**HOW TO COMPLETE THIS TASK**
The answer is a stretch of the material below, returned exactly: the line containing "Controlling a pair", the line containing "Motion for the", and all lines between.

--- START ---

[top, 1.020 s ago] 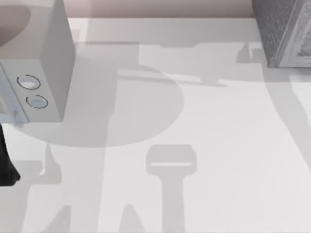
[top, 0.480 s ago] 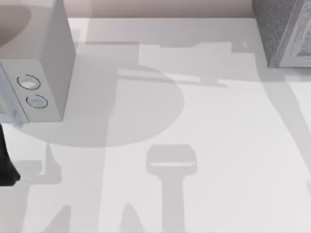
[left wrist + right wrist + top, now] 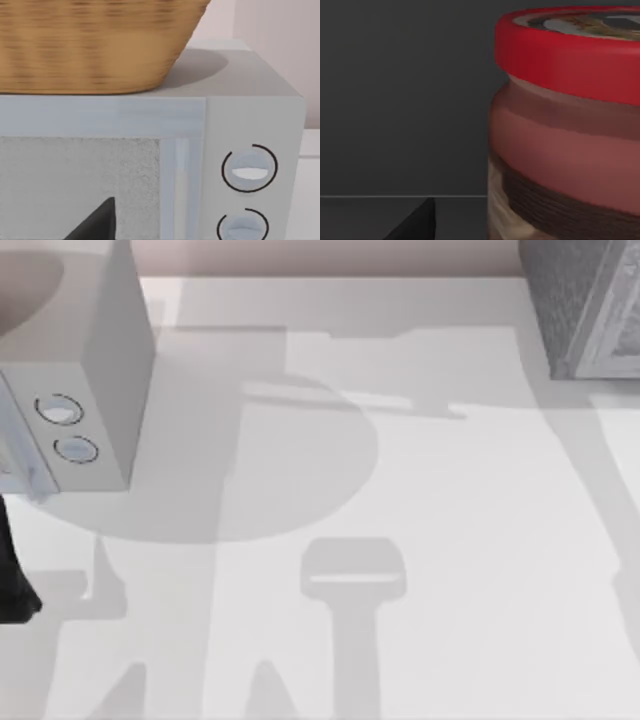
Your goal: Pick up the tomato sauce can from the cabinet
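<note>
The tomato sauce can (image 3: 565, 125) stands upright, long axis vertical, inside the dark cabinet (image 3: 585, 305) at the worktop's (image 3: 450, 540) far right. It sits close before the right arm's wrist camera, so the right arm is plainly the nearer. Whether the right gripper is apart or together, I cannot tell. The left arm idles facing the pale dialled box (image 3: 250, 120), far left.

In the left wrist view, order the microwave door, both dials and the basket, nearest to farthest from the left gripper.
1. Door, directly before the left gripper.
2. Lower dial, beside the door.
3. Upper dial, above it, and basket, atop the microwave: too close to call.
</note>
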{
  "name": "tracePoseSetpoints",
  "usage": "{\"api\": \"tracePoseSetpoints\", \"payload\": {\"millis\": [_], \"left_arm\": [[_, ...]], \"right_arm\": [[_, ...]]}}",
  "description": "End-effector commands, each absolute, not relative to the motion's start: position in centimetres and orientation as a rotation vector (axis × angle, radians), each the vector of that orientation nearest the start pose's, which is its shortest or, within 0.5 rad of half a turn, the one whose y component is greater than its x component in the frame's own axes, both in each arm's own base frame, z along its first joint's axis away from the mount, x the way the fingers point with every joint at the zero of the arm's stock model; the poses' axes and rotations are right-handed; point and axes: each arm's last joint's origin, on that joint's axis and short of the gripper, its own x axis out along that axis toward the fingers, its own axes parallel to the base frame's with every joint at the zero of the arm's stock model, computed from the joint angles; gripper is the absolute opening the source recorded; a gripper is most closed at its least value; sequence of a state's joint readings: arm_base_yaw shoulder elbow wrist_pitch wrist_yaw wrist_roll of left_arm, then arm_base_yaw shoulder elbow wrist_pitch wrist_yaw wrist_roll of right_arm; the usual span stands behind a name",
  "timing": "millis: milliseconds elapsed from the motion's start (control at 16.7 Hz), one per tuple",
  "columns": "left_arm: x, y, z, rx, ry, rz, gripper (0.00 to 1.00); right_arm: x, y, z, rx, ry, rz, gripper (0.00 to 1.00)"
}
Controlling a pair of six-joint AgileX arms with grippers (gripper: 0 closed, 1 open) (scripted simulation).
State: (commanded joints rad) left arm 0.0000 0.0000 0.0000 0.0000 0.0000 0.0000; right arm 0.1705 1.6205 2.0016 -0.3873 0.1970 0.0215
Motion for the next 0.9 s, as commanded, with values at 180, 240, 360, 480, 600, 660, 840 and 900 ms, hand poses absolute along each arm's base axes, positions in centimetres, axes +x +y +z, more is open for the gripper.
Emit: {"api": "tracePoseSetpoints", "payload": {"millis": [180, 240, 360, 480, 600, 660, 840, 900], "left_arm": [[10.6, -0.1, 16.0, 0.000, 0.000, 0.000, 1.00], [10.6, -0.1, 16.0, 0.000, 0.000, 0.000, 1.00], [10.6, -0.1, 16.0, 0.000, 0.000, 0.000, 1.00], [10.6, -0.1, 16.0, 0.000, 0.000, 0.000, 1.00], [10.6, -0.1, 16.0, 0.000, 0.000, 0.000, 1.00], [10.6, -0.1, 16.0, 0.000, 0.000, 0.000, 1.00], [10.6, -0.1, 16.0, 0.000, 0.000, 0.000, 1.00], [10.6, -0.1, 16.0, 0.000, 0.000, 0.000, 1.00]], "right_arm": [[35.5, 5.8, 50.9, 0.005, 0.003, -0.010, 1.00], [35.6, 5.8, 50.9, 0.005, 0.003, -0.010, 1.00], [35.6, 5.8, 50.9, 0.005, 0.003, -0.010, 1.00], [35.6, 5.8, 50.9, 0.005, 0.003, -0.010, 0.92], [35.6, 5.8, 50.9, 0.005, 0.003, -0.010, 0.77], [35.6, 5.8, 50.9, 0.005, 0.003, -0.010, 0.70], [35.6, 5.8, 50.9, 0.005, 0.003, -0.010, 0.47], [35.6, 5.8, 50.9, 0.005, 0.003, -0.010, 0.40]]}}
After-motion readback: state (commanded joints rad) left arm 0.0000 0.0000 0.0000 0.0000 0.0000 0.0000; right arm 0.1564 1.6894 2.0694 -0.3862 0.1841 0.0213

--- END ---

**SOLUTION TO THIS EXERCISE**
Controlling a pair of six-joint AgileX arms with grippers (gripper: 0 closed, 1 open) (scripted simulation).
State: (commanded joints rad) left arm 0.0000 0.0000 0.0000 0.0000 0.0000 0.0000; right arm 0.1705 1.6205 2.0016 -0.3873 0.1970 0.0215
Motion for the next 0.9 s, as commanded, with values at 180, 240, 360, 480, 600, 660, 840 and 900 ms, hand poses absolute along each arm's base axes, positions in centimetres, axes +x +y +z, more is open for the gripper.

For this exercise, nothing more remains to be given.